• Work instruction
If a line in the listing below includes the word "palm", pick it out.

--- Given information ---

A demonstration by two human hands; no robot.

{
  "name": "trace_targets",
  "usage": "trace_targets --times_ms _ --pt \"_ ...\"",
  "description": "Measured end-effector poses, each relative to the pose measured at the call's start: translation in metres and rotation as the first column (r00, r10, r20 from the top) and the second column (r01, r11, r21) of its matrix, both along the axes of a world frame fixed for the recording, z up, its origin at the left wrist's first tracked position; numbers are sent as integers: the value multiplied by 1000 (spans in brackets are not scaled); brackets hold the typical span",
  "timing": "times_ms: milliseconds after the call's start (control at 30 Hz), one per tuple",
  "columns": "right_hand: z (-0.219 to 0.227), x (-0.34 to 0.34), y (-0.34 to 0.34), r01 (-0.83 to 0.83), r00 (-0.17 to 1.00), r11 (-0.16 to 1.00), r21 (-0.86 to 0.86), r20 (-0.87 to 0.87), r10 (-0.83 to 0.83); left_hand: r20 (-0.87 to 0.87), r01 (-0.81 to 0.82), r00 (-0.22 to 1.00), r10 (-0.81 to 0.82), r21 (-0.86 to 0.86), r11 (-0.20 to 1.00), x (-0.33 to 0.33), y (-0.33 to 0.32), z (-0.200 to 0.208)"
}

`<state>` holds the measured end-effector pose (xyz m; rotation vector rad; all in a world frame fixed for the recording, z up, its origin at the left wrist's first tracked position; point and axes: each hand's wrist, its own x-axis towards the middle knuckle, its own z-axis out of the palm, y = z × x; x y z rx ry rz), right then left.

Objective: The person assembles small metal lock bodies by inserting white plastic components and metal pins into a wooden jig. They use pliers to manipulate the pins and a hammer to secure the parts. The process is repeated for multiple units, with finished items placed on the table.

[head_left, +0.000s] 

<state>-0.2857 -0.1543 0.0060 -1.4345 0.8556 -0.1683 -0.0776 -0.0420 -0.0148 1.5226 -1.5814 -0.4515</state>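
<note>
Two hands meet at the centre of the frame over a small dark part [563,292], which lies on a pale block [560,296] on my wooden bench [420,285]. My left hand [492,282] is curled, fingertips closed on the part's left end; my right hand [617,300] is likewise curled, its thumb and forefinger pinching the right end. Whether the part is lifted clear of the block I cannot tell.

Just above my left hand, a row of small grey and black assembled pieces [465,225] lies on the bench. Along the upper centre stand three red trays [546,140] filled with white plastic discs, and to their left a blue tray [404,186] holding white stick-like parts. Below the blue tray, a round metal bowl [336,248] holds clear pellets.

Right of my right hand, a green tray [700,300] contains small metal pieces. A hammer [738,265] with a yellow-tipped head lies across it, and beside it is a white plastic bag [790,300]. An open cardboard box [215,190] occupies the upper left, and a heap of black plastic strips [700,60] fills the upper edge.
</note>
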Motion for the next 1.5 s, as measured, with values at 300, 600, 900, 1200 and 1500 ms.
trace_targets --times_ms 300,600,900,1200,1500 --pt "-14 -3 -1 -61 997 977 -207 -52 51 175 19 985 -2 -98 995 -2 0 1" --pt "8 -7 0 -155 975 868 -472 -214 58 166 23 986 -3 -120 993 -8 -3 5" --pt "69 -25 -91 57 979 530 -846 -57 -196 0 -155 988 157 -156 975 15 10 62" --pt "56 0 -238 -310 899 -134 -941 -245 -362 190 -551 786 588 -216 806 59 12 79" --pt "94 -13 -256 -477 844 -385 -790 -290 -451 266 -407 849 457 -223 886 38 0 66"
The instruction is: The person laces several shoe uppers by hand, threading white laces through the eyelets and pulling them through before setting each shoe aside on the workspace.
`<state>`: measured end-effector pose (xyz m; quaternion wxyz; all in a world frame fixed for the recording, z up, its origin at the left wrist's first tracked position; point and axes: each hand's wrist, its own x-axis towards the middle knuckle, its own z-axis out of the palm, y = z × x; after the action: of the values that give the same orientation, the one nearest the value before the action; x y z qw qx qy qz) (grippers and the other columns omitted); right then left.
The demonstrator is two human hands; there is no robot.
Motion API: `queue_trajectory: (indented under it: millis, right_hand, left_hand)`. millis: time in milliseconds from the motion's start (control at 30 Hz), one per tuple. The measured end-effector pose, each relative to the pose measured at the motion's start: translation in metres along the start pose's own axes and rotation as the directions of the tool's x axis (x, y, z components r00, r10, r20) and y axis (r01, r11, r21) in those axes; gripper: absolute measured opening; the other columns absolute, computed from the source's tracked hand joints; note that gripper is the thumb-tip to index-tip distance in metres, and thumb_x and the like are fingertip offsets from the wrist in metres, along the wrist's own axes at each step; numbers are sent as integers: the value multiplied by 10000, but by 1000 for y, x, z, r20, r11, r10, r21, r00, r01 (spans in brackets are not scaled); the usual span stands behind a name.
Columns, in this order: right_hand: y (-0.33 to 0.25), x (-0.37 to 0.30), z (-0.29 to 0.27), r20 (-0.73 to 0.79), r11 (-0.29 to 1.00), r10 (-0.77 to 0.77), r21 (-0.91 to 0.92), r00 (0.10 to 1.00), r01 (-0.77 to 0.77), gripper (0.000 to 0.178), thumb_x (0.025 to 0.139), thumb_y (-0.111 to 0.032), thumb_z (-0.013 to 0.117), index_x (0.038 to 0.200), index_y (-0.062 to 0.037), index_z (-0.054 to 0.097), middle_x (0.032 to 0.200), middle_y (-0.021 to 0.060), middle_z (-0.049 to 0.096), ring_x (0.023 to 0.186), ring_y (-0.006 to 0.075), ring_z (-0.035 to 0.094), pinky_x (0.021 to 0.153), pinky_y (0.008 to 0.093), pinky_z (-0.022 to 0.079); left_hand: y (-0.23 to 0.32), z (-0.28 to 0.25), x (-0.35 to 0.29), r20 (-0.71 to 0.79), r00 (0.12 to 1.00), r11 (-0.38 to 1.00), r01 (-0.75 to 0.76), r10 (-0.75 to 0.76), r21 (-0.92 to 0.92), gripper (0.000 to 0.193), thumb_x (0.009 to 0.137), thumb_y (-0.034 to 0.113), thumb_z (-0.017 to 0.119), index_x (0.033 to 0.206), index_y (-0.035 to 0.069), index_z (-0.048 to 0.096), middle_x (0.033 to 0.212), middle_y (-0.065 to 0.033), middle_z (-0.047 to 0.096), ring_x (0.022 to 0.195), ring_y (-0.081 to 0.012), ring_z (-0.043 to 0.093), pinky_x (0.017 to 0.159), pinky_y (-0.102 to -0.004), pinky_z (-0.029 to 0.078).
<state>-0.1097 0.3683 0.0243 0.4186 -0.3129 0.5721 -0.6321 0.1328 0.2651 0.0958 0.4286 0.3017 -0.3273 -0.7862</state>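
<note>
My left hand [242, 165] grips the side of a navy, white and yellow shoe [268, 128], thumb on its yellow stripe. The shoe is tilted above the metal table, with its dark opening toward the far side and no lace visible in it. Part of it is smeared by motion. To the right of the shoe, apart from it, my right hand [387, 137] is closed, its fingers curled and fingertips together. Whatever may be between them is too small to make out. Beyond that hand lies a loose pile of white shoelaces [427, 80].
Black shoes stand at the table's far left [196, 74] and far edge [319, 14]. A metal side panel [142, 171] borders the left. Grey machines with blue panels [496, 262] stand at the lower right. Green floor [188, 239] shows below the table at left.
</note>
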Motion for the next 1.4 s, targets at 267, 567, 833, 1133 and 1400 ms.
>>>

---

• Solution to the exercise
`<state>` holds the measured end-effector pose (xyz m; rotation vector rad; all in a world frame fixed for the recording, z up, its origin at the left wrist's first tracked position; point and axes: each hand's wrist, its own x-axis towards the middle knuckle, its own z-axis out of the palm, y = z × x; x y z rx ry rz), right then left.
`<state>`: measured end-effector pose (xyz m; quaternion wxyz; all in a world frame fixed for the recording, z up, its origin at the left wrist's first tracked position; point and axes: each hand's wrist, its own x-axis towards the middle knuckle, its own z-axis out of the palm, y = z × x; after the action: of the values that give the same orientation, the one nearest the value before the action; x y z qw qx qy qz) (grippers and the other columns omitted); right then left.

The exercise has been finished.